> **Exercise instructions**
Leave out every picture and set down, exactly, the lines below from the one holding "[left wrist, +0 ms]" up to and including the one holding "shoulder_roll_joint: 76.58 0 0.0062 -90".
%%
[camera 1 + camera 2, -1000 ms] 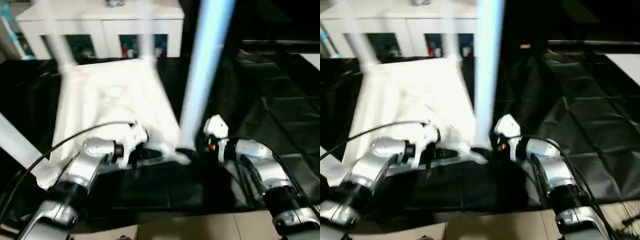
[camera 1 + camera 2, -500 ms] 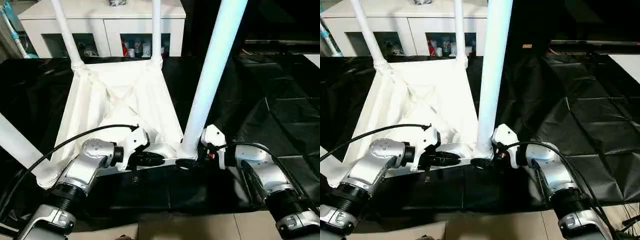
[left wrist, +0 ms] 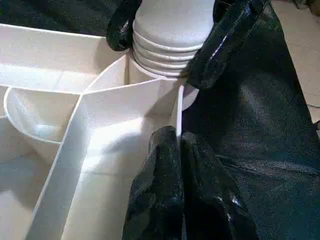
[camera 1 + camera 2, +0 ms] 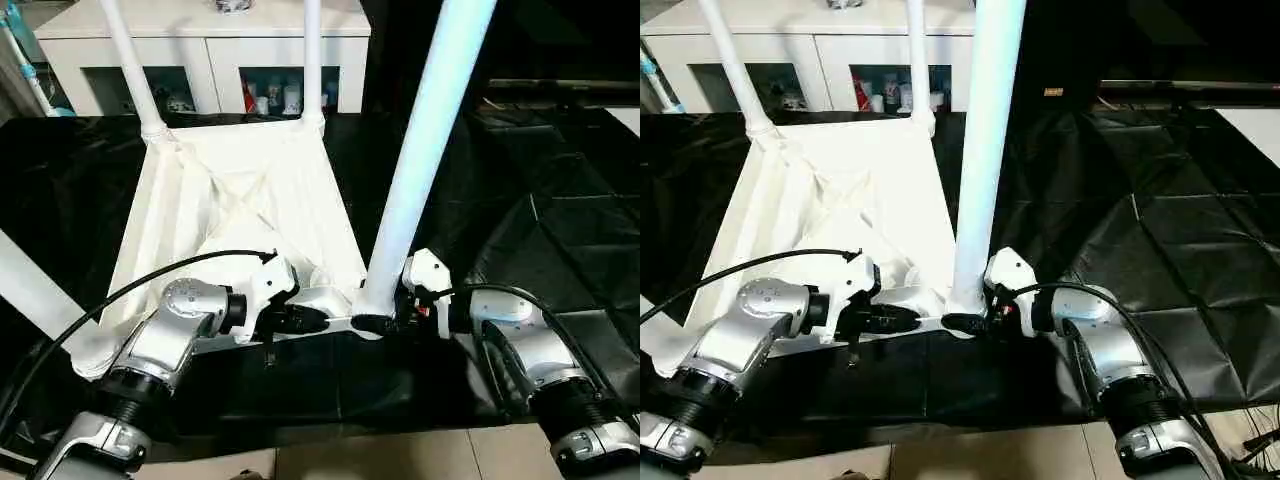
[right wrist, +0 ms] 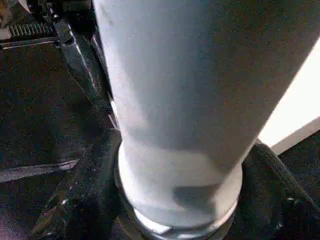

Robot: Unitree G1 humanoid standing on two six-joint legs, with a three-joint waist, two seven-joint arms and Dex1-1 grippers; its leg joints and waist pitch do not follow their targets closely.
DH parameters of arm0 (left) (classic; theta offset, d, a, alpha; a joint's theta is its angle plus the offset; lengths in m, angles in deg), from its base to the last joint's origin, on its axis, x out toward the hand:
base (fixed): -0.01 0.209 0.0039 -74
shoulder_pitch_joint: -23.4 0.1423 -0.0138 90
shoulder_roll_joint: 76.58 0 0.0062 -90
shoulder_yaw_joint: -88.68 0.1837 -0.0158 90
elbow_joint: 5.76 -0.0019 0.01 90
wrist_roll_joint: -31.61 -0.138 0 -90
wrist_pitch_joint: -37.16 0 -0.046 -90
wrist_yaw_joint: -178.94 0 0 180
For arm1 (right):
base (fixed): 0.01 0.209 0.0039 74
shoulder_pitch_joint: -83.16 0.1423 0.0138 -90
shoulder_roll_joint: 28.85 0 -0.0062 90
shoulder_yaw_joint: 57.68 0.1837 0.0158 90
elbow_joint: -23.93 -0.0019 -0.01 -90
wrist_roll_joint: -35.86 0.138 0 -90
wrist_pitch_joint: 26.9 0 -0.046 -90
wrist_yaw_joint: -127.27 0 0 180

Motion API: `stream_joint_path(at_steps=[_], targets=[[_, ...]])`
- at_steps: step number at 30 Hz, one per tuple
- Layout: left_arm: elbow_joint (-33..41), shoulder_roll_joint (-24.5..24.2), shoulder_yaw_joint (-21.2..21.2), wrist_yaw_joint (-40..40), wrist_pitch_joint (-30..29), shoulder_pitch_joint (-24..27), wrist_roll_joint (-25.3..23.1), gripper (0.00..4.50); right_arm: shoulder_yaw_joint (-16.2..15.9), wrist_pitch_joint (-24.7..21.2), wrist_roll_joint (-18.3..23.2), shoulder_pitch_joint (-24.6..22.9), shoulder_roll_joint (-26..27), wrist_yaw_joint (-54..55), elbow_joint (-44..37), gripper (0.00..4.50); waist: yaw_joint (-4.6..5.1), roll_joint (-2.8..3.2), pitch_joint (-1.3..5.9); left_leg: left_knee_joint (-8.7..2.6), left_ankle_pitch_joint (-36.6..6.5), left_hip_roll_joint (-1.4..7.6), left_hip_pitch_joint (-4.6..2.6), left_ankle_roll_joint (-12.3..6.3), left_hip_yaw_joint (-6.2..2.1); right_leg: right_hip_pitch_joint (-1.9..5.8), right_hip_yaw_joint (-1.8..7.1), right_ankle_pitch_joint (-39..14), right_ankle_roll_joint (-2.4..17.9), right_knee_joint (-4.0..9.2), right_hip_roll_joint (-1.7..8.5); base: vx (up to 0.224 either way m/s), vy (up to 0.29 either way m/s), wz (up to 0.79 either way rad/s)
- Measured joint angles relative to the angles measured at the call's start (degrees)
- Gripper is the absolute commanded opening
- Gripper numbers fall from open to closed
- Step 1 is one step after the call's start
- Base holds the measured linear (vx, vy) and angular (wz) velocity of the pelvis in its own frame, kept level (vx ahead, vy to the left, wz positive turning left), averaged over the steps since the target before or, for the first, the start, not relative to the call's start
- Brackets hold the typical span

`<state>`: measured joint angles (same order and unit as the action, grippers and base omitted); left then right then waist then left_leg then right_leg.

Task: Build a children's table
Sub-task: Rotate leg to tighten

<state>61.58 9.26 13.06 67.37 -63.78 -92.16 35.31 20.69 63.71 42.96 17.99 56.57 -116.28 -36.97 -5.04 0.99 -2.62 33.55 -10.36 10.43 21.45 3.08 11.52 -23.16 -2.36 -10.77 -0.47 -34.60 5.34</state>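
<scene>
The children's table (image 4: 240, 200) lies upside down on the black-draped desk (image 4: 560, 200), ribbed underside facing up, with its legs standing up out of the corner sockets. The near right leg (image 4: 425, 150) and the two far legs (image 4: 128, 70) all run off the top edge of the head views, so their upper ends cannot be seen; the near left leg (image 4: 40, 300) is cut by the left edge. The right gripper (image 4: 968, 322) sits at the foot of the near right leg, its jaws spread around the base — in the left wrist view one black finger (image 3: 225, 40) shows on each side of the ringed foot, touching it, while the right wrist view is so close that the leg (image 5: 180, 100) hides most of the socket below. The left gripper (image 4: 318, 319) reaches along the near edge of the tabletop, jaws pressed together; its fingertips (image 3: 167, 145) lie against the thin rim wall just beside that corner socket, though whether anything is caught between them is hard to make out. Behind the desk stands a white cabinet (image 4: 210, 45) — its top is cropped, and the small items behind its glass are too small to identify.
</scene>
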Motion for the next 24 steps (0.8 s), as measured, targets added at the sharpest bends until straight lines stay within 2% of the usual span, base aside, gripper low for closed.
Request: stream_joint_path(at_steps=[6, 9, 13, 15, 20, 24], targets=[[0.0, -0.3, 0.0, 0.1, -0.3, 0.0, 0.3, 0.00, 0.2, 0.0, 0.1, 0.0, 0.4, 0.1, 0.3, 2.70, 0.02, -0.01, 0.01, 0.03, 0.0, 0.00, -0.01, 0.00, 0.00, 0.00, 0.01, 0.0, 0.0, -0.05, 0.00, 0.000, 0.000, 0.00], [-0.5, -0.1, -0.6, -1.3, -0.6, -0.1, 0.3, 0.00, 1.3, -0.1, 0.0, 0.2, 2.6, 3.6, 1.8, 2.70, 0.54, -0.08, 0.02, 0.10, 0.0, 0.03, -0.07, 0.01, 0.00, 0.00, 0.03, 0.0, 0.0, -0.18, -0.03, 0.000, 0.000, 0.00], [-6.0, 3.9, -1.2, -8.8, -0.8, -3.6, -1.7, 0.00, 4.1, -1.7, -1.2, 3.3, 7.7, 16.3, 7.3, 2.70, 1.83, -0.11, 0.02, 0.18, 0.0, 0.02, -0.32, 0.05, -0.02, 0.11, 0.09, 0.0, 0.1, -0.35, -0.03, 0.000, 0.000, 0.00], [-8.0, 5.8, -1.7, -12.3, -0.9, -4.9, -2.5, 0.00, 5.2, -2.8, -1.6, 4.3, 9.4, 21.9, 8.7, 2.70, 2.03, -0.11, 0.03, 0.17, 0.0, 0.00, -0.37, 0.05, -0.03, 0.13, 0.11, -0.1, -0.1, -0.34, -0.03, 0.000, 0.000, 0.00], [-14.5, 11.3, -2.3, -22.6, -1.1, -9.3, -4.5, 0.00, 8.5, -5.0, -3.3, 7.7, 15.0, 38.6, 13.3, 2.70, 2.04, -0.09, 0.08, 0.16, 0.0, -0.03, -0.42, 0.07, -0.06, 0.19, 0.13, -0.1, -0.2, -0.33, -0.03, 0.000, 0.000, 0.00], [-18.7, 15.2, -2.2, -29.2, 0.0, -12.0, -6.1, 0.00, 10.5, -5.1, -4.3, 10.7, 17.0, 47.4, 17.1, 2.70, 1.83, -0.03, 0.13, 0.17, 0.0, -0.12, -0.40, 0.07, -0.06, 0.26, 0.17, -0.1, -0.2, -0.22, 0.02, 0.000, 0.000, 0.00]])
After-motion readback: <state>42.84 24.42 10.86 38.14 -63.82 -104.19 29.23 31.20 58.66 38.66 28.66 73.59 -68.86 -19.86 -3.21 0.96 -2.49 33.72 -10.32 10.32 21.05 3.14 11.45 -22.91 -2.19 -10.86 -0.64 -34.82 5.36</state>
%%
> **Written answer**
[left wrist, +0 ms] 
[camera 1 + camera 2, +0 ms] 
[right wrist, +0 ms] 

Robot: Unitree G1 humanoid standing on two six-joint legs, with a three-joint waist, two seven-joint arms and Dex1-1 grippers; its leg joints and waist pitch do not follow their targets closely.
DH parameters of arm0 (left) (classic; theta offset, d, a, alpha; a joint's theta is its angle plus the offset; lengths in m, angles in deg), from its base to the last joint's origin, on its axis, x out toward the hand:
base (fixed): -0.01 0.209 0.0039 -74
shoulder_pitch_joint: -23.4 0.1423 -0.0138 90
shoulder_roll_joint: 76.58 0 0.0062 -90

The requested output has been given in full.